İnsanlara havyalığı yakıştırmak nasıl hakaretse, hayvanlara insanlığı yakıştırmak da öyledir bence. Yanlış anlaşılmasın La Fontaine'e çatmam onu sevmediğimden değil aksine çok sevdiğimden. Çok seven çok özer misali. Şimdi biz de La Fontaine'e uyalım ve onun izinden giderek, hayvanlara dadanalım. E oldu mu şimdi, o kadar kınadığın şeyi yapıyorsun, diyebilirsiniz. Ben de işte yazmanın güzelliği de burada derim size. Kalemin en güzeli esnek olanıdır.

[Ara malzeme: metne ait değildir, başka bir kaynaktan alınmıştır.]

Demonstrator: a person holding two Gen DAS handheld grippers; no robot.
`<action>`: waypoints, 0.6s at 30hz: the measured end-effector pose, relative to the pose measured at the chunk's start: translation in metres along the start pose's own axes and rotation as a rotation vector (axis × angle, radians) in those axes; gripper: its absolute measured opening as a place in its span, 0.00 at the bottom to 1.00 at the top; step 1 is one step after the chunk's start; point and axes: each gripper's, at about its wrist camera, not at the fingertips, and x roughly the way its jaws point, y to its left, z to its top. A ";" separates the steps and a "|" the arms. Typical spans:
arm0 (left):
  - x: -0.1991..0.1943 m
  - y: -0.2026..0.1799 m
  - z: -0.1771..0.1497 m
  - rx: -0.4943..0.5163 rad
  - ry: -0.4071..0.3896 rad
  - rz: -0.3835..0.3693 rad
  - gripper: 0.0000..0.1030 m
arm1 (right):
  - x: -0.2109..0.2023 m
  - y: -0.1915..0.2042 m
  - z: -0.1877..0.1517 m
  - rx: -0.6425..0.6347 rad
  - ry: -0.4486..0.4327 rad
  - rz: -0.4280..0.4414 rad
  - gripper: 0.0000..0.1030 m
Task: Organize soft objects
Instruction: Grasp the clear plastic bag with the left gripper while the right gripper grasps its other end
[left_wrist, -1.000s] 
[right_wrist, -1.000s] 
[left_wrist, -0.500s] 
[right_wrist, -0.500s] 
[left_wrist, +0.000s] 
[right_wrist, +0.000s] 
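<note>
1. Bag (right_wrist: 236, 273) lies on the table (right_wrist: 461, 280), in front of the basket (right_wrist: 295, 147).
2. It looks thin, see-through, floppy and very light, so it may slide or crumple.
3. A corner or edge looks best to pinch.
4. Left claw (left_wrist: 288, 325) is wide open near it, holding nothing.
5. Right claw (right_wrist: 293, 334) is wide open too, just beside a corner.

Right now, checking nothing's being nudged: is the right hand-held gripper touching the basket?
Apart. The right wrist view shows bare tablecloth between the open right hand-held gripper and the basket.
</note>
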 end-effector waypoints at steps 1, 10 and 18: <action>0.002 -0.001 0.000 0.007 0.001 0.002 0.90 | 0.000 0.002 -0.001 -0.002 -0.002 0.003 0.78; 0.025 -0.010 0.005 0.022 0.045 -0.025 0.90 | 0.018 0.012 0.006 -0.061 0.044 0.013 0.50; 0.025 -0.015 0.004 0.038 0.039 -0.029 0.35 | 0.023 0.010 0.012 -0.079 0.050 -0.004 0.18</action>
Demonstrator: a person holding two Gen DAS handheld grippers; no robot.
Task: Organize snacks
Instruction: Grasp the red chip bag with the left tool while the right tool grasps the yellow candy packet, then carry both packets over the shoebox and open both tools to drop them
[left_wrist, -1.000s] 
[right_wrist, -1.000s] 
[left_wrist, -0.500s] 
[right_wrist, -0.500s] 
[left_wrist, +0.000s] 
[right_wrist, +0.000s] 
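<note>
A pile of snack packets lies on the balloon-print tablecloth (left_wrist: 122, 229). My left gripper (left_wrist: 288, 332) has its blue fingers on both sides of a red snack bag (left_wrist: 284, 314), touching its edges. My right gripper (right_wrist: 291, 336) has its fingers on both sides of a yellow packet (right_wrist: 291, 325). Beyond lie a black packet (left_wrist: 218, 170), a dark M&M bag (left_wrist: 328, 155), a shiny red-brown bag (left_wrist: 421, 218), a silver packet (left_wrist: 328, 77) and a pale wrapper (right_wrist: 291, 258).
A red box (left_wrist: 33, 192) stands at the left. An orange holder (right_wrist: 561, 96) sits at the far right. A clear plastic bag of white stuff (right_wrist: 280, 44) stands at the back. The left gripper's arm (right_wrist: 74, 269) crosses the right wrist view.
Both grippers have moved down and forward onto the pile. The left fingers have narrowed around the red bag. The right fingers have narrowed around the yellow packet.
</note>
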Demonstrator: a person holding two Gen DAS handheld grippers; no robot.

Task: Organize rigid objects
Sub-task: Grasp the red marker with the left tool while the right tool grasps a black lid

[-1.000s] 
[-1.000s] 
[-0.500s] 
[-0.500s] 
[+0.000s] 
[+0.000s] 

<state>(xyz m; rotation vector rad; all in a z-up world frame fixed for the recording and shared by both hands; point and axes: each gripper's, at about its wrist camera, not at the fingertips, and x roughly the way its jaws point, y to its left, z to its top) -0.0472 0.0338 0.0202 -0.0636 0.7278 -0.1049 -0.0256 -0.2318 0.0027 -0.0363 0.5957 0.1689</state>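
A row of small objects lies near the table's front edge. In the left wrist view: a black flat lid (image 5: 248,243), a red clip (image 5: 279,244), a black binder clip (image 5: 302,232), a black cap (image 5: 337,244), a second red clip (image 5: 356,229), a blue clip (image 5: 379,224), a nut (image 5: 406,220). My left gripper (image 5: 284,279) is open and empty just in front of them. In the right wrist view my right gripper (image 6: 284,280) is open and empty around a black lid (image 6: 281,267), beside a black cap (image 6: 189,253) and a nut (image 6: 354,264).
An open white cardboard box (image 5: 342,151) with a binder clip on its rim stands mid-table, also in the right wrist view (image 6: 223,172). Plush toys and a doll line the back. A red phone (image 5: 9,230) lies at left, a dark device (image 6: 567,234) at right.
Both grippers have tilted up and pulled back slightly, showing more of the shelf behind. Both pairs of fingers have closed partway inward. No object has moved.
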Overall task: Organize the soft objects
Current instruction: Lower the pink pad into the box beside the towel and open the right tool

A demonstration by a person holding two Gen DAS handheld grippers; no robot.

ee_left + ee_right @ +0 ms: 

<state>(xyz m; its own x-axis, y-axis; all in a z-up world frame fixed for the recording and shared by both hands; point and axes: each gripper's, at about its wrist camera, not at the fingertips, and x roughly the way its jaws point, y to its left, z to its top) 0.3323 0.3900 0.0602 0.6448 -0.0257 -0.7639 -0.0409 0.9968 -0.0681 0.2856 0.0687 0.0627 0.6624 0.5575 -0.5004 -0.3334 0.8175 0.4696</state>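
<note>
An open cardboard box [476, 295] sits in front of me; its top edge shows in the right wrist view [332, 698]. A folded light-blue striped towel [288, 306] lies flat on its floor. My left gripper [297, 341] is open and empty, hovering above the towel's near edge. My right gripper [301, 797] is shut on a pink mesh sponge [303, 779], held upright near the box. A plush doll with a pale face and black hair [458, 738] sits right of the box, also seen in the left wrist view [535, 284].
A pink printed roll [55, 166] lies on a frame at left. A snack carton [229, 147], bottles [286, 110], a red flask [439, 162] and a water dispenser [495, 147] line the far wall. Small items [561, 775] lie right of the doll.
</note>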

Bir kedi varmış lüks bir evde
Yediği önünde yemediği arkasında
Porselen tabaklarda lezzetli mamalar
Altında puf minder, üstünde kadifeler
Tüyleri her gün taranır usta bir elle
Günü pencere kenarında, ya da şömine önünde
Pençesine bakar bunlar ne işe yarar
Kuyruğuna bakar bu neden yaşar
Diye düşünürmüş bazen
Kulakları da ne kadar fazla duyarmış zaten
Rahatı yerindeymiş görünür de ya
Bir şeyler içine sinmezmiş ama
Sanki bir şeyler ona ağır
Bir şeylerde yıkılmış sınır
Derken bir gün pencerenin önünde
Bir sokak kedisi göründü
Gözleri jilet kadar keskin
Pençeleri bir vatoz kadar güçlü
Kuyruğu bir gemi direği kadar maharetli
Kedinin gözleri ayrılmış hayretten
Bir kendi pençelerine bakmış bir onunkilere
Zorlukla ayırmış yumuşak parmaklarını
Birdenbire çıkarmış hain tırnaklarını
Oy demiş gayri ihtiyari
İşte şimdi anlamış ne işe yaradığını
Sonra dikmiş kuyruğunu
Atlamış bir çırpıda açık pencereden
Sokak kedisinin bulunduğu duvara
Kuyruğu direksiyon gibi yön veriyormuş ona
Sevinçten yerinde duramıyormuş
İşte diyormuş ben buyum
Kıssaya yorum yapmak pek şık olmayacak biliyorum. Fakat ah şu kalemin esnekliği yok mu? İnsan ben kimim sorusuna cevap bulmak istiyorsa veya kendini bilmek istiyorsa öncelikle fıtratına uymalı bence, fıtratını tanımalı, yeryüzündeki konumunu bilmeli, yani sınırlarıyla sonsuzluğa uçmalı. Bence böyle olmalı yani. Bilmiyorum belki de saçmaladım…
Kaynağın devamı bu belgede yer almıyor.